Introduction: Trimethoprim (TMP) and sulfamethoxazole (SMX) have been widely used in combination to treat infections for over 60 years. Both drugs target adjacent steps of the folate synthesis pathway, mutually potentiating each other’s effects and leading to enhanced killing. While this combination is used in clinical practice due to the strong synergy between component drugs, antibiotic interactions can be species and even strain specific, potentially leading to treatment failure. Despite the clinical implications of this specificity, the molecular mechanisms driving species- and strain-specific drug interactions remain largely unexplored.
Objectives: The goal of this work was to characterise how TMP-SMX can interact against the clinically important pathogen, Acinetobacter baumannii, with the aim of predicting the interaction in different strains based on specific phenotypic or genotypic traits.
Methods: We conducted dose-response curve matrix experiments to characterise the interaction landscape of TMP-SMX across a diverse, international collection of A. baumannii strains.
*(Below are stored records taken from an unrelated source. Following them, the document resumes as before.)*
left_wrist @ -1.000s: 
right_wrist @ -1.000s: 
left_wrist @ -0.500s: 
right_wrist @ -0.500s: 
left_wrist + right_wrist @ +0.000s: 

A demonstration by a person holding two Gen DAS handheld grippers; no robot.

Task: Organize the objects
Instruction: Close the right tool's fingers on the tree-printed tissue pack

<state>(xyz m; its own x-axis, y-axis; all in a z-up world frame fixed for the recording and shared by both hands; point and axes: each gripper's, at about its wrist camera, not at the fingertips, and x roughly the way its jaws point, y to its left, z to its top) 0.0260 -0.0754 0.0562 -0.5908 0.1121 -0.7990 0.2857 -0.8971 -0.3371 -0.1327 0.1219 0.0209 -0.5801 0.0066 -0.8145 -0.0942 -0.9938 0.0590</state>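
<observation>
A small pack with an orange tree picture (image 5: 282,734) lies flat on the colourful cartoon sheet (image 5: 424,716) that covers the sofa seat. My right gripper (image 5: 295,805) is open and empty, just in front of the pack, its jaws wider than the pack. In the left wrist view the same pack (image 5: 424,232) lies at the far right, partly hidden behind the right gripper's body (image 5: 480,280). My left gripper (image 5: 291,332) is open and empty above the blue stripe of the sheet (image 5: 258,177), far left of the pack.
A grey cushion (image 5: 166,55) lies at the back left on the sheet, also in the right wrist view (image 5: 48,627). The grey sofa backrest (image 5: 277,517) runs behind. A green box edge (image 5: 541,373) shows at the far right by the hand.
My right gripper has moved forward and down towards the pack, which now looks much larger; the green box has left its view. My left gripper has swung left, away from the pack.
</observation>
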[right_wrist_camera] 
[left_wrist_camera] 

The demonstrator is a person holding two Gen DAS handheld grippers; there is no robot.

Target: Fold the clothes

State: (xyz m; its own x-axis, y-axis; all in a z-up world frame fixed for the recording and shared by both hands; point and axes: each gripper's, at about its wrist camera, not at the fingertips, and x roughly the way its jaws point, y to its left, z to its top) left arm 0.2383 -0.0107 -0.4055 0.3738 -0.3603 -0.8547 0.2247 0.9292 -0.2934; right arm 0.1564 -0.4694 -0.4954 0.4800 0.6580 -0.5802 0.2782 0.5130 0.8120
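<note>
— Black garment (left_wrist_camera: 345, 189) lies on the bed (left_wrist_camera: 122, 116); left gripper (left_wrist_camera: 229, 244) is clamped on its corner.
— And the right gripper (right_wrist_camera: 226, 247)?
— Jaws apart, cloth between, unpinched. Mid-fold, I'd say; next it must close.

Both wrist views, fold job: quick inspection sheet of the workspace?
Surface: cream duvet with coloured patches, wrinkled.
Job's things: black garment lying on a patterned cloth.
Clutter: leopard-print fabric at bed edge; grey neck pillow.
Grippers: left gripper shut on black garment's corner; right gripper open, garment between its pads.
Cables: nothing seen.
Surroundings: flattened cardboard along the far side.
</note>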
We then used mutant phenotypic assays to explore the role of specific resistance genes in modulating the different TMP-SMX interactions observed across our strains.
Results and Conclusions: We found that TMP and SMX can interact both additively and synergistically in A. baumannii. Additivity was generally predictable based on the presence of either trimethoprim (dfr) or sulfonamide (sul) resistance genes. However, this trend was not absolute, and different sul gene variants modulated the drug interaction differently. We also found that the type of interaction was influenced by RND efflux pumps, though the impact of specific pumps varied between strains. We confirmed that the interaction of TMP and SMX in A. baumannii could be altered from additive to synergistic and vice versa by altering resistance gene composition. Overall, our findings underscore the complexity of antibiotic interactions and resistance in A. baumannii and suggest that TMP-SMX therapy could be optimised based on resistance gene profiling.